■ What the task requires:
Using the data that follows, return exactly the lines from the one that contains "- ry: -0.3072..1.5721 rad" through the one that contains "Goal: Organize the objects", ends included.

■ Dataset excerpt:
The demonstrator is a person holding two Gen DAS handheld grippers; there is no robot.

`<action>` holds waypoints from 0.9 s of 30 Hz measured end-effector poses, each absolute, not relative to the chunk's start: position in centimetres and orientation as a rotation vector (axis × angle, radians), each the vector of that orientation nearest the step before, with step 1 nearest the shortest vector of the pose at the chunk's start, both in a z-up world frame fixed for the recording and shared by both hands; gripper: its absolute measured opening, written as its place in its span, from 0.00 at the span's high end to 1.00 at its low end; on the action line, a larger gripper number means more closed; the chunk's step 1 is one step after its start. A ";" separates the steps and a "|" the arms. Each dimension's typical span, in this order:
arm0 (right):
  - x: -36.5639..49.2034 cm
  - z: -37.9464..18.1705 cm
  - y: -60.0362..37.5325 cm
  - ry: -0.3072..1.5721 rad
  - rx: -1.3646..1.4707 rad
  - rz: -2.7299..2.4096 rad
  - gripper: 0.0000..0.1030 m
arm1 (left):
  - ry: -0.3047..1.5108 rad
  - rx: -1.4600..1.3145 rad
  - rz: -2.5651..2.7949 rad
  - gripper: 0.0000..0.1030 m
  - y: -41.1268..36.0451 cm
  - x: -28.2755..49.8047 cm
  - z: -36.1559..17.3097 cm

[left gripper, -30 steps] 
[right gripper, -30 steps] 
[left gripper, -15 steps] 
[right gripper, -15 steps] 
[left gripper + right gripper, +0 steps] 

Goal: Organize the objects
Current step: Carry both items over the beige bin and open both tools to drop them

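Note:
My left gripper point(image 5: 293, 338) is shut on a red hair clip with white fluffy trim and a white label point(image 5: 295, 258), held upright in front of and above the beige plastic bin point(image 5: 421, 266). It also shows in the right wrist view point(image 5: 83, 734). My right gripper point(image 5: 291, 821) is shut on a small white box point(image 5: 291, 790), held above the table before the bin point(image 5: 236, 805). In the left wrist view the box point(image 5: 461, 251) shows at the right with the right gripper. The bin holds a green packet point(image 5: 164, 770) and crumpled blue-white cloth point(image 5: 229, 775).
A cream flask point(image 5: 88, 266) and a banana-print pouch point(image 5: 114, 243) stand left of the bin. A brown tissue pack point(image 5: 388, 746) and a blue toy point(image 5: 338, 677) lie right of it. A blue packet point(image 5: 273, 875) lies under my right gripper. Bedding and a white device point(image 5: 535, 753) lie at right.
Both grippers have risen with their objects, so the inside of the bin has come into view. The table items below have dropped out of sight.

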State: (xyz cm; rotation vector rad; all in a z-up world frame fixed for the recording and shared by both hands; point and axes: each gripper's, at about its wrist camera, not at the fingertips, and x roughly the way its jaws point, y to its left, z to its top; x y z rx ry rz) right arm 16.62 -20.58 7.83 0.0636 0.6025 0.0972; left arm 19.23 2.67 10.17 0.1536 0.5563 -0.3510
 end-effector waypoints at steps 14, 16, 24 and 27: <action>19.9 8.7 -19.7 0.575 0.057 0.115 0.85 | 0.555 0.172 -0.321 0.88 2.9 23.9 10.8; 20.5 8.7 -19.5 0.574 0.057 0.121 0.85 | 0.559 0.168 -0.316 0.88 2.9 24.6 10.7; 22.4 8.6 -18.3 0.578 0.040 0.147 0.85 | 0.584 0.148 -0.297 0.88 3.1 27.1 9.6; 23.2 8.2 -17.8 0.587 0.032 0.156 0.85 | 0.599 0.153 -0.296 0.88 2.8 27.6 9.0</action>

■ Answer to the problem:
  - ry: -0.3072..1.5721 rad
  - rx: -1.3646..1.4707 rad
  - rz: -2.7299..2.4096 rad
  - gripper: 0.0000..0.1030 m
arm1 (left):
  - ry: -0.3047..1.5108 rad
  - rx: -1.4600..1.3145 rad
  - rz: -2.5651..2.7949 rad
  - gripper: 0.0000..0.1030 m
  - y: -41.1268..36.0451 cm
  - x: -28.2755..49.8047 cm
  - z: -36.1559..17.3097 cm

[left gripper, -30 steps] 
[right gripper, -30 steps] 
[left gripper, -15 steps] 
[right gripper, -15 steps] 
[left gripper + right gripper, +0 steps] 

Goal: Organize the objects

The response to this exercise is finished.